Nesta terça-feira, 31 de março, o ministro da Fazenda, Dario Durigan, aproveitou a primeira reunião de balanço do ano com o presidente Luiz Inácio Lula da Silva, no Palácio do Planalto, para solicitar formalmente à Receita Federal a criação de um sistema que elimine a necessidade de preenchimento manual da declaração do Imposto de Renda. A medida tem como objetivo desburocratizar a vida do brasileiro, fazendo com que o contribuinte assuma um papel passivo e apenas confirme dados que o próprio governo já recolheu e cruzou.

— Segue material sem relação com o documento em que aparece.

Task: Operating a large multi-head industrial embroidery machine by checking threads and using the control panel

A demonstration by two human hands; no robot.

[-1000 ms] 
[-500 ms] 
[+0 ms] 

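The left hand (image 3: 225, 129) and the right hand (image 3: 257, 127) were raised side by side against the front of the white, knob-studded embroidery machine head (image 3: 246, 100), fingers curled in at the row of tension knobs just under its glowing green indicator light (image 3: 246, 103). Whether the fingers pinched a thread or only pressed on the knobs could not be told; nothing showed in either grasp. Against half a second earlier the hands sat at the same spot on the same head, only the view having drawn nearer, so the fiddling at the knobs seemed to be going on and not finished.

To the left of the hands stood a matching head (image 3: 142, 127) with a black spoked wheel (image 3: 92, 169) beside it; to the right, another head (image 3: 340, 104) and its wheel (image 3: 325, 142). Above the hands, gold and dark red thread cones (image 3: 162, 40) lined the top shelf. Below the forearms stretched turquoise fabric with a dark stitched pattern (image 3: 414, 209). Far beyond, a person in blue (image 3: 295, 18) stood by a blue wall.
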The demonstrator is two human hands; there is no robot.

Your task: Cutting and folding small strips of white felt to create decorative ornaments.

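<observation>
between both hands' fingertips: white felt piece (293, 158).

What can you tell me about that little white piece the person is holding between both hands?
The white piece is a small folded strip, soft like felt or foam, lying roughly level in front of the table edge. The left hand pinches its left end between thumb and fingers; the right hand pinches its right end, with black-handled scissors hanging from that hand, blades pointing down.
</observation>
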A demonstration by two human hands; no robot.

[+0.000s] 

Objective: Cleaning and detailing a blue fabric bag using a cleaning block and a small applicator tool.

Durigan defende que o atual nível de informatização do país já permite que as informações financeiras de bancos, empresas e planos de saúde sejam centralizadas e organizadas diretamente pelo próprio Fisco. Com o cruzamento automático dessas bases de dados, o cidadão precisaria apenas acessar o sistema para validar os valores consolidados e confirmar o envio.
A proposta do Ministério da Fazenda é vista como o passo definitivo na evolução da declaração pré-preenchida. Esse formato já vem ganhando espaço nos últimos anos e a expectativa da Receita Federal é de que cerca de 60% dos contribuintes façam uso do recurso neste ano. Atualmente, para usufruir de integrações automáticas parecidas no sistema federal, o usuário precisa ter níveis de conta Ouro ou Prata no portal Gov.br.
Apesar do forte apelo em prol da desburocratização e da facilidade ao cidadão, a mudança estrutural ainda esbarra em desafios técnicos complexos. Para que o envio da declaração deixe de ser obrigatório, a Receita Federal precisa finalizar a integração completa e segura de bases de dados privadas e públicas, além de garantir respaldo tecnológico para evitar fraudes. Enquanto o projeto segue em desenvolvimento interno no Fisco, as regras vigentes continuam valendo. Os milhões de brasileiros obrigados a prestar contas à Receita Federal devem entregar suas declarações dentro do prazo estipulado para este ano, que termina no dia 29 de maio.